Luanda - Na segunda parte da entrevista que concedeu a OPAÍS e à Rádio Mais, Victor Aleixo garante que as pessoas que tornaram Angola dependente das importações ‘estão aí e nunca foram responsabilizadas’, apesar de se mostrarem mais interessadas em receber comissões do que privilegiarem a produção interna. O jornalista e empresário da comunicação social esperava muito mais do GRECIMA na defesa da imagem do país no exterior e revela que ‘nunca mais irá aceitar integrar um conselho de administração na qualidade de administrador não-executivo’. As razões só ele conhece e as expõe a seguir, depois de alguns anos nessa qualidade ligado à Televisão Pública de Angola (TPA).

Fonte: O Pais

tpaA diversificação da economia foi o tema de um dos textos que assinou em Maio na revista Figuras & Negócios, em que garantia que se está a falar muito do assunto mas na prática pouca coisa estará a acontecer. Quais são as linhas mestras que defende para a existência de uma diversificação económica real?

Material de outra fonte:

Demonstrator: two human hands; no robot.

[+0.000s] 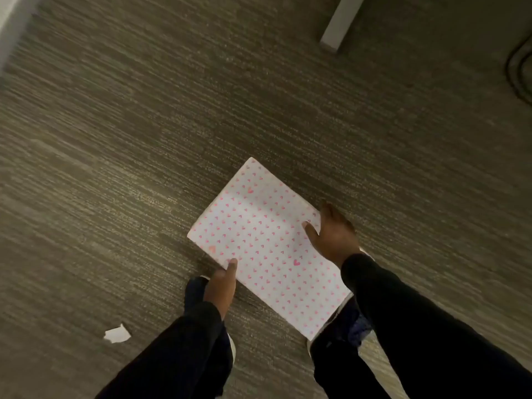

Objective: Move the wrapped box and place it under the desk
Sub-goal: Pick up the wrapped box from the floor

Temos que saber pensar o país. O que acontece é que qualquer um dos ministros puxa a brasa para a sua sardinha. Ninguém puxa a brasa para o país. Não vamos ter uma diversificação da economia se não tivermos o problema da água e da energia resolvidos. Os prazos começam a ser encurtados. Temos que definir o que é que queremos fazer, agricultura ou indústria em todo o país ou se haverá zonas que teremos que privilegiar. Temos que saber privilegiar onde deve ser a nossa maior aposta. Há uma série de questões que temos de fazer. Nesta mesma edição falo da questão do investimento. O Governo até pode ter feito bem. Tirou-se a ANIP e criou-se várias estruturas. Todos os ministérios hoje têm uma estrutura para o investimento privado.

É bom isso?

Não. Isso veio prejudicar porque não há um comando. Não tem havido essa coragem de se dizer: as pessoas nos ministérios evitam projectos acima dos 10 milhões de dólares para não passarem pela ANIP, que aprova os projectos de  50 milhões de dólares. Preferem não fazer isso para ficarem com os trunfos, porque não há uma sincronia entre a APIEX, ANIP e as diferentes estruturas ministeriais. Isso, pelo menos, existia no tempo da ANIP. Se queríamos aligeirar a estrutura, aligeirava-se mas não a destruindo. Acho que, se queremos ter portas abertas para os investidores, sejam nacionais ou estrangeiros, o campo tem que estar facilitado. O campo está cada vez mais apertado.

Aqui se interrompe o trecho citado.